Large Coffee Thermos
A coffee thermos isn’t just for individuals, of course. There are larger sizes as well. These bigger flasks are often used for long car trips and prove invaluable for campers who can expect to be hiking in the woods for hours. Thermoses don’t just keep liquids hot, they can keep them cool as well. A thermos of Bloody Mary’s might be the perfect thing to bring to an afternoon picnic. You can keep juice or iced tea in a thermos as well. Whatever your favorite beverage, hot or cold, a thermos will hold the temperature for a longer period of time than a plastic, or even glass container.
Kick the Starbucks Habit – a Thermos Will Pay for Itself
Investing in a quality thermos will save you money in the long run. Just think about how much you spend on daily trips to your favorite coffee spot. That can really add up over the course of a year. By buying and brewing your own coffee at home, and bringing it with you to the office or work site, you will really save money. The thermos will pay for itself in just a week or two.
Bring Soup for Lunch
Many of us remember back to our elementary school days when we took our lunches to school in a lunch box and thermos. We didn’t drink coffee back then, of course, but these small containers would be filled with our favorite soup instead. Chicken noodle or Alphabet soup would stay hot throughout the morning until we were ready to eat at lunch time. These thermoses were often decorated with our favorite Saturday morning cartoon characters. Collectors seek out these vintage thermoses. If they are in good shape, they can be worth quite a bit of money. You might want to check your attic or your basement and see if your old thermos and lunch box are still there. They might be worth something if you’re willing to part with them.
Stanley Coffee Thermos
With time, Stanley’s design became a classic, with Stanley Thermoses seen on jobsites all over the world. This is one of the best models of coffee thermos. Check out this review from R. Scott Broadway on Amazon:
Over the weekend I bought a Stanley thermal bottle. I’ve been wanting a thermal carafe for a while now, and this one has the capacity for a liter of coffee, tea, soup, etc.
I was really jazzed about this specific bottle, because it is aesthetically rich in testosterone. The design seems to be straight out of the first half of the 20th century. So you know geeky-old-me, I had to perform a thermal performance test. I first pre-heated the bottle for several minutes using hot tap water. I filled the carafe to the brim with boiling water, and checked the temp using my probe thermometer. 205 degrees. This morning, exactly 8 hours after my initial measurement, I cracked the bottle for a second reading…an astonishing 177 degrees (I woulda thought 150-ish). The probe thermometer showed that the temperature of the room was 73 degrees, and I had the AC’s thermostat constant the entire time.

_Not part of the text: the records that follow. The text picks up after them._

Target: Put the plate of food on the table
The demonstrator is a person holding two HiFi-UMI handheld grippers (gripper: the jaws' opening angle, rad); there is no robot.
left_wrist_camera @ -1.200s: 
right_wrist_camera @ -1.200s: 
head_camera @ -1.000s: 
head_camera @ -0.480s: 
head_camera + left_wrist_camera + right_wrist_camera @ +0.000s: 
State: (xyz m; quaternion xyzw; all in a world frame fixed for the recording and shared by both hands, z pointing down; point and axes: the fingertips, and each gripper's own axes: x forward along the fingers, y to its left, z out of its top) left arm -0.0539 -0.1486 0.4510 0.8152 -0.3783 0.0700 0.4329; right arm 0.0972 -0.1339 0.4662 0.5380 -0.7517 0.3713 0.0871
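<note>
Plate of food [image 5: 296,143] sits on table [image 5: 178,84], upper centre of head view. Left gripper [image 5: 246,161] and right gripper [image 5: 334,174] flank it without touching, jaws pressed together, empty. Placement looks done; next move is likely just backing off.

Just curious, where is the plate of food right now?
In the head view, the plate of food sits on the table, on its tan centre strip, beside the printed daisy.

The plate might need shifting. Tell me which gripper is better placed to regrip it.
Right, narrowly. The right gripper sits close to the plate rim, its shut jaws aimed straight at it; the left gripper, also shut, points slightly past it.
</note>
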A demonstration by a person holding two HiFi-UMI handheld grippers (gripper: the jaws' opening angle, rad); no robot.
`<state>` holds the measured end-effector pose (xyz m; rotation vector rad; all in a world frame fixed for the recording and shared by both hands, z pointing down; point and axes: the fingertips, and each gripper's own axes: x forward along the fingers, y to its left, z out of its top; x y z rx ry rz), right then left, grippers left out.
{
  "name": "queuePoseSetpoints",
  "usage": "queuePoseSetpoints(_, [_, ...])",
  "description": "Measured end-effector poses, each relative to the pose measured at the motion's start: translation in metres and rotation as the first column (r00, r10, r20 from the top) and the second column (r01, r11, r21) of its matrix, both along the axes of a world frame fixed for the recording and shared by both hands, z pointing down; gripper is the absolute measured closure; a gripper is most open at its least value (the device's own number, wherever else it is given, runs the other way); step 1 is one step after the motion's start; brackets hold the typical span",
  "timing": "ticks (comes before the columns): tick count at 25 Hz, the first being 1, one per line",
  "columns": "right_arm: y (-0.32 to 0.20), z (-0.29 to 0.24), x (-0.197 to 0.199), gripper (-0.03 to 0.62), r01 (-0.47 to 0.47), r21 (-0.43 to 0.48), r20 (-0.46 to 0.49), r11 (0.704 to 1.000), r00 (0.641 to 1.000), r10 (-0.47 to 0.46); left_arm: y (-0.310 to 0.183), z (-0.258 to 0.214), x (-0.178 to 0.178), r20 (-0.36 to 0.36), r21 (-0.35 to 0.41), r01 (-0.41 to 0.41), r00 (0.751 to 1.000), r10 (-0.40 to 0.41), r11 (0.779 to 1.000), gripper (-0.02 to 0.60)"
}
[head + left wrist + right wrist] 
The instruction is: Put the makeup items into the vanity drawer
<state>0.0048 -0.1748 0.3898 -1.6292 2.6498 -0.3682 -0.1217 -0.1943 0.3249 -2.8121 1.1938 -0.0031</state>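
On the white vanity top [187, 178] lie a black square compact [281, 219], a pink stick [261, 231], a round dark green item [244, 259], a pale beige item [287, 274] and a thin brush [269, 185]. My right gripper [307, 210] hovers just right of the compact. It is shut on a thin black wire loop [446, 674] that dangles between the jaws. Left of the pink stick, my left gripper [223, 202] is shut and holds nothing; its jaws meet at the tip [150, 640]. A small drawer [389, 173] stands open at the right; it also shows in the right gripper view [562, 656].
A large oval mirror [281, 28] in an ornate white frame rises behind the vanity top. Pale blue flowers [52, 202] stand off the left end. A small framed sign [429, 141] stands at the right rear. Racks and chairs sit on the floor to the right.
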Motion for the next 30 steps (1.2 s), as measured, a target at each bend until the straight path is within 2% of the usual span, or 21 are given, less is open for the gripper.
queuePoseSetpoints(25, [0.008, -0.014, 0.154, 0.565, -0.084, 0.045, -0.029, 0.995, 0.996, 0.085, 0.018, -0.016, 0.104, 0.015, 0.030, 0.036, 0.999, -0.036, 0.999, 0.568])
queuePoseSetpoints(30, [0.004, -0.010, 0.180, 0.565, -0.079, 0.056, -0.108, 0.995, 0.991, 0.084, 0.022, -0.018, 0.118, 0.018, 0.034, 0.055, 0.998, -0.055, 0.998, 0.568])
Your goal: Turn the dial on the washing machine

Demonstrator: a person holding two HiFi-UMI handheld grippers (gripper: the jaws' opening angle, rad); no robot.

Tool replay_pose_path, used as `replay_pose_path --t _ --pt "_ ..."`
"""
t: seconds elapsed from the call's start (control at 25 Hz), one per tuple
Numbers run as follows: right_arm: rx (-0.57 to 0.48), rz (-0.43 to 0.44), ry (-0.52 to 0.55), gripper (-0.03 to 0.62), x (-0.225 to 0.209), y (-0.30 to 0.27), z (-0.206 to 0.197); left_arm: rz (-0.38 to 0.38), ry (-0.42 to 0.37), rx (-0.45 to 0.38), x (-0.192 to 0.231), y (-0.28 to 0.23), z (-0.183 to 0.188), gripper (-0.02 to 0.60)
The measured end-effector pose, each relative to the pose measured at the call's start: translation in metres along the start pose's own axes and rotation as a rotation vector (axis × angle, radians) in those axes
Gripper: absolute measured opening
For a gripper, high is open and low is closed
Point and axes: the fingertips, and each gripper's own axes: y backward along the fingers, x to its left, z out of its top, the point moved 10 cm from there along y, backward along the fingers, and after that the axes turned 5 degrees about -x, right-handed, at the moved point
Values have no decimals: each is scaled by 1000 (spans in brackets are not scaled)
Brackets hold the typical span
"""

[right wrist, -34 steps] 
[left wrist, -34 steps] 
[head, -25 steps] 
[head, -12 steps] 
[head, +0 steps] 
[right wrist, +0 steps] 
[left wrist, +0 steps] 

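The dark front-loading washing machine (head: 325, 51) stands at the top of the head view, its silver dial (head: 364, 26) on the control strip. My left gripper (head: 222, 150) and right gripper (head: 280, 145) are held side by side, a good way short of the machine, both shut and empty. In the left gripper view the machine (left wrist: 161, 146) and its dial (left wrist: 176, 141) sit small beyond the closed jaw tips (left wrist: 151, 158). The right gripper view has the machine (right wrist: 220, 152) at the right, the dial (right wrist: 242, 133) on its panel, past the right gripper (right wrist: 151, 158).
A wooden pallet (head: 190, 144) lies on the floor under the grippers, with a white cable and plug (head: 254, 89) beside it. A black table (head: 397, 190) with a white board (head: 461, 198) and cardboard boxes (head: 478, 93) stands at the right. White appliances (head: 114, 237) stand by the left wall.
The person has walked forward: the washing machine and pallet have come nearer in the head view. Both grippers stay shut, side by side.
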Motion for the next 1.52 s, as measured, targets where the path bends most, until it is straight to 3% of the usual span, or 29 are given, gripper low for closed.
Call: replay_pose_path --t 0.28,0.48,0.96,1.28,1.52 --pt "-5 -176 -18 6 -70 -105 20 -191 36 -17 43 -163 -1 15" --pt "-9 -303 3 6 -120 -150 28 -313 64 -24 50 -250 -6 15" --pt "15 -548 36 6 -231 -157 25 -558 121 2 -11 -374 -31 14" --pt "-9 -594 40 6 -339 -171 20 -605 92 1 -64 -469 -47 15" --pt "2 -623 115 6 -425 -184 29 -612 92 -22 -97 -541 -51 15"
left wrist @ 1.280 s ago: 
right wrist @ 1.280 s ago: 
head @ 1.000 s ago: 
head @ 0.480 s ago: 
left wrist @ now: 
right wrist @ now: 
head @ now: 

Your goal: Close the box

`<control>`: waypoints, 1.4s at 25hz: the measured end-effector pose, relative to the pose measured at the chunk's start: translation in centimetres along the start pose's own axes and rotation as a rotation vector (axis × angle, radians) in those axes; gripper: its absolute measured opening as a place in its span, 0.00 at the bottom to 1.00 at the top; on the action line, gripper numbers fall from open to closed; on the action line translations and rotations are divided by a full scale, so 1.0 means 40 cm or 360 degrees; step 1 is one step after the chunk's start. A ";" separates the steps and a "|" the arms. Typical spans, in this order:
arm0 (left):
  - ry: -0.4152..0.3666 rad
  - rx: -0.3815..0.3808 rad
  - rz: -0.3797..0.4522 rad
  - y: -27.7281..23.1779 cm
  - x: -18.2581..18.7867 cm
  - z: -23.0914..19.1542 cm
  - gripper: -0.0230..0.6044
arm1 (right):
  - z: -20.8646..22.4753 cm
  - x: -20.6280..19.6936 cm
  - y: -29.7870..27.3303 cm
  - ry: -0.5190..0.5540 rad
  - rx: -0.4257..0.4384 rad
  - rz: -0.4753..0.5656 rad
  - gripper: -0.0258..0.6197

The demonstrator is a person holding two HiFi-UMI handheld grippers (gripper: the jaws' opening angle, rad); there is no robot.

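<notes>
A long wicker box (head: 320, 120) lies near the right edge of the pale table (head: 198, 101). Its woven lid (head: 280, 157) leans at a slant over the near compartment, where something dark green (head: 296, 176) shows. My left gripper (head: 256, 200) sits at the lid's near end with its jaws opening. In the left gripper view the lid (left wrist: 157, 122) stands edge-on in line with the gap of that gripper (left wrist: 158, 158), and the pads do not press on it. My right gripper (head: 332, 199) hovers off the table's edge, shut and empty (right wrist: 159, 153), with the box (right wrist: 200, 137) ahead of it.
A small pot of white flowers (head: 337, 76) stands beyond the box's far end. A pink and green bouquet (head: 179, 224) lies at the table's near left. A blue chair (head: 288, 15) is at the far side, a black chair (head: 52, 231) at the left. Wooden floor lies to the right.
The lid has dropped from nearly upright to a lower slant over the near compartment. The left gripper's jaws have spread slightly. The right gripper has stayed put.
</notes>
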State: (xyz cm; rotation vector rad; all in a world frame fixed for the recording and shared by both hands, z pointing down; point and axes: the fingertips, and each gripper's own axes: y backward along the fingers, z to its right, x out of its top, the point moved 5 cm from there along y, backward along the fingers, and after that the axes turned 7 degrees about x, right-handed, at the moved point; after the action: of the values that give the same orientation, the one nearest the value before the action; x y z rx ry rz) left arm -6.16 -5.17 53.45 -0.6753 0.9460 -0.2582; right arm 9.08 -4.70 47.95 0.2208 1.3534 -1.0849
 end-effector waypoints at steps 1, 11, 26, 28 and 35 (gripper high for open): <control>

If you run the numbers through Newton’s Law of Cooling, you find a K-value of 0.029801 per hour given my environment and observations. By empirical calculation, that means that the bottle’s contents would cool down to 150 degrees in about 18 hours at room temp (the temperature I would still consider a beverage or soup pretty hot). 24 hours after filling with near-boiling water, the contents would likely be near 137.5 degrees…still pretty hot, and still somewhat capable of fighting off some foodborne illnesses. It would take 53 hours for the bottle’s contents to cool to 100 degrees.
Your mileage may vary, but this thing appears to be a winner.
How Does a Coffee Thermos Work?
The design for the insulated storage container known commonly as a thermos, is really quite simple. It actually consists of two separate containers. The smaller flask fits inside the larger one, but the two sides do not touch. These two containers are joined or molded together at the top. The technical term for this type of vessel is “vacuum flask.” It was invented in 1892 by the Scottish scientist, Sir James Dewar. Although it is increasingly rare these days, this vessel is sometimes referred to as the Dewar bottle or Dewar flask. German glassblowers perfected the design of Dewar’s flask and the Thermos company purchased the technology and further developed the design. They began creating a range of models for their product. The Thermos name has become synonymous with the vacuum flask, much like Band-Aids and Kleenex are for bandages and tissues.